▸ ASSIGNMENT
Starting at the line that holds "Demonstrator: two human" and stopping at the line that holds "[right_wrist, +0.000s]", restate the records below word for word, with both of those lines included.

(Extracted data entries)
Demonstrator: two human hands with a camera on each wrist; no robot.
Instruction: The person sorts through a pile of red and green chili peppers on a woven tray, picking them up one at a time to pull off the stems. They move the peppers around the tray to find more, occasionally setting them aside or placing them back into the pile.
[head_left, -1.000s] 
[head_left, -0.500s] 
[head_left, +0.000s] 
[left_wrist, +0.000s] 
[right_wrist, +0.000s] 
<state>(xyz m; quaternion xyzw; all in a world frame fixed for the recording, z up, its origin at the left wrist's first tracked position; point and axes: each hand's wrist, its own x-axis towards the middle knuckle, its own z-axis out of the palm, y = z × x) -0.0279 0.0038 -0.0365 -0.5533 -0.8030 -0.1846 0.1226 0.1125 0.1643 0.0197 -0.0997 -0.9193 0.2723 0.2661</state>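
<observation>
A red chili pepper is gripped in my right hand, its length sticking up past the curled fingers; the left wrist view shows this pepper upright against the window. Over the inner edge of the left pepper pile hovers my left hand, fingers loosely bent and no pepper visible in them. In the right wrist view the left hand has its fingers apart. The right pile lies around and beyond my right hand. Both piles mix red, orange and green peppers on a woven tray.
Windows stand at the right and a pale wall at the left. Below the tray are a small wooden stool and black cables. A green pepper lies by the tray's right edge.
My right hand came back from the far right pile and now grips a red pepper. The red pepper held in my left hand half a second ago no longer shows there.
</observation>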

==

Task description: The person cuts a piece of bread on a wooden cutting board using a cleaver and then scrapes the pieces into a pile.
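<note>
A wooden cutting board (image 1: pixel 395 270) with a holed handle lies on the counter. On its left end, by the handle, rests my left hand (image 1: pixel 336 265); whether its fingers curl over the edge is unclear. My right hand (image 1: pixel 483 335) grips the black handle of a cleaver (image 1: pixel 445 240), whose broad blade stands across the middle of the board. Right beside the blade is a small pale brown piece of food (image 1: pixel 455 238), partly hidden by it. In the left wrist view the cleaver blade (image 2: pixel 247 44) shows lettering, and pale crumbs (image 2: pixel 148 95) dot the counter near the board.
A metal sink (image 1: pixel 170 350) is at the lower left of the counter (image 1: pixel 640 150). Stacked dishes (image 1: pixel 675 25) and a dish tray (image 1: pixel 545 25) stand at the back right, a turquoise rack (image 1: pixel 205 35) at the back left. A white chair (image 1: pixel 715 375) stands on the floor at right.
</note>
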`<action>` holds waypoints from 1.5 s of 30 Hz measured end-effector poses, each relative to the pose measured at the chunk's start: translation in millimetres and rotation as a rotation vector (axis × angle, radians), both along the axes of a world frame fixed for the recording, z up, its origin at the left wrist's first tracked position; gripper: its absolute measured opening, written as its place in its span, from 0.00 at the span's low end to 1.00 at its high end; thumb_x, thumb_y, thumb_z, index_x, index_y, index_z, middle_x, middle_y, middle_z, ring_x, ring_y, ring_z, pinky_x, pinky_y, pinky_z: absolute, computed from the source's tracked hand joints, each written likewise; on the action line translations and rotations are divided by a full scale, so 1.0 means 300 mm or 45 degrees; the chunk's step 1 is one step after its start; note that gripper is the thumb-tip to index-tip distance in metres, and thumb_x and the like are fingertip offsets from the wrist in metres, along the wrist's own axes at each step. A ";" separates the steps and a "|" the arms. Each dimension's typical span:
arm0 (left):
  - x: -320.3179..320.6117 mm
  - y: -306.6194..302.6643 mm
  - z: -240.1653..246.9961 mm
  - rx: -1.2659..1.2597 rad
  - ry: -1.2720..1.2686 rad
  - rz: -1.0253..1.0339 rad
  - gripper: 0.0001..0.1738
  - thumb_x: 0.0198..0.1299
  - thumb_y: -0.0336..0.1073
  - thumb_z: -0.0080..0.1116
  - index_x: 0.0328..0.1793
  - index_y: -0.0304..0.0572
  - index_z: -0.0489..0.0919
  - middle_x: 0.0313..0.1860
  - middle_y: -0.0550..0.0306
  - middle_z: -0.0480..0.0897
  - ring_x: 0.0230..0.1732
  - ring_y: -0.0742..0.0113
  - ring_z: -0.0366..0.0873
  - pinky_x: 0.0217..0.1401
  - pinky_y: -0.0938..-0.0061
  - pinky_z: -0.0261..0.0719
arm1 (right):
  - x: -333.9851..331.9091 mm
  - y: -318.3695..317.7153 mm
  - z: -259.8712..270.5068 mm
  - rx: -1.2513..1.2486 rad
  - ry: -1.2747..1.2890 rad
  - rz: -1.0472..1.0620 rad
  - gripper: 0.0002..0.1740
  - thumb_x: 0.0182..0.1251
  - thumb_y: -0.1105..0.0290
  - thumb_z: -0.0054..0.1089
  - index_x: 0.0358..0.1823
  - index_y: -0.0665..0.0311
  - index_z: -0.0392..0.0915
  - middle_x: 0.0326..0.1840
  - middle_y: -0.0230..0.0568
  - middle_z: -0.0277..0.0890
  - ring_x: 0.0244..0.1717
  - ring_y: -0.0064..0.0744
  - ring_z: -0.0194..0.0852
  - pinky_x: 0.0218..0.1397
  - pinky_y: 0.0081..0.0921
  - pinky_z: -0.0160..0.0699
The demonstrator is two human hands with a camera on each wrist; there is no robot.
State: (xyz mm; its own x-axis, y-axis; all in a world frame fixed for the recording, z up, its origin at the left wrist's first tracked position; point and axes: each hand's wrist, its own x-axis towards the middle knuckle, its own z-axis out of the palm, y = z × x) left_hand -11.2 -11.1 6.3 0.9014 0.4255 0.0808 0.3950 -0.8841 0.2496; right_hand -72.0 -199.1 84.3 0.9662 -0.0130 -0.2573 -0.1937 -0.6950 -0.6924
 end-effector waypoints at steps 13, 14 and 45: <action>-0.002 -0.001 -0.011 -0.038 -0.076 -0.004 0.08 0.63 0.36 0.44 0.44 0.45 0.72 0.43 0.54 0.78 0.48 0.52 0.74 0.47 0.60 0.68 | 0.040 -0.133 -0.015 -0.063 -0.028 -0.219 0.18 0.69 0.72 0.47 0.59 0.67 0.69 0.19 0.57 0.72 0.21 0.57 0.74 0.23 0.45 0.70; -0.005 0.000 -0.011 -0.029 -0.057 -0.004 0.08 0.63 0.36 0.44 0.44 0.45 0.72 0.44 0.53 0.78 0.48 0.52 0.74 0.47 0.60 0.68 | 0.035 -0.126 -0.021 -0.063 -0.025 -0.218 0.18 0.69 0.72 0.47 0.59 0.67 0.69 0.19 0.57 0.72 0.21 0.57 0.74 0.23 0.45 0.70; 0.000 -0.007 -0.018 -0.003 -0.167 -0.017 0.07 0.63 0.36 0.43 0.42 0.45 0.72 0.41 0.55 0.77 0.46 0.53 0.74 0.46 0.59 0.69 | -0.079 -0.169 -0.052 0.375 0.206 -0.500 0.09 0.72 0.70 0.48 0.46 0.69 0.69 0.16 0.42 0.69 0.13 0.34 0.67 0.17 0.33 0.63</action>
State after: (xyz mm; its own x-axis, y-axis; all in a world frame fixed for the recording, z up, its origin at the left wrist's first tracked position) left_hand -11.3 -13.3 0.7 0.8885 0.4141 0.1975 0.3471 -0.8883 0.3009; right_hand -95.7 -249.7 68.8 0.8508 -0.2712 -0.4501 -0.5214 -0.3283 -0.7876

▸ OUTPUT
Demonstrator: two human hands with a camera on each wrist; no robot.
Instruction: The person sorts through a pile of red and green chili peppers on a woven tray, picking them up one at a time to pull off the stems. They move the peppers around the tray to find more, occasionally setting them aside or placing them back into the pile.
[head_left, -1.000s] 
[head_left, -0.500s] 
[head_left, +0.000s] 
[left_wrist, +0.000s] 
[right_wrist, +0.000s] 

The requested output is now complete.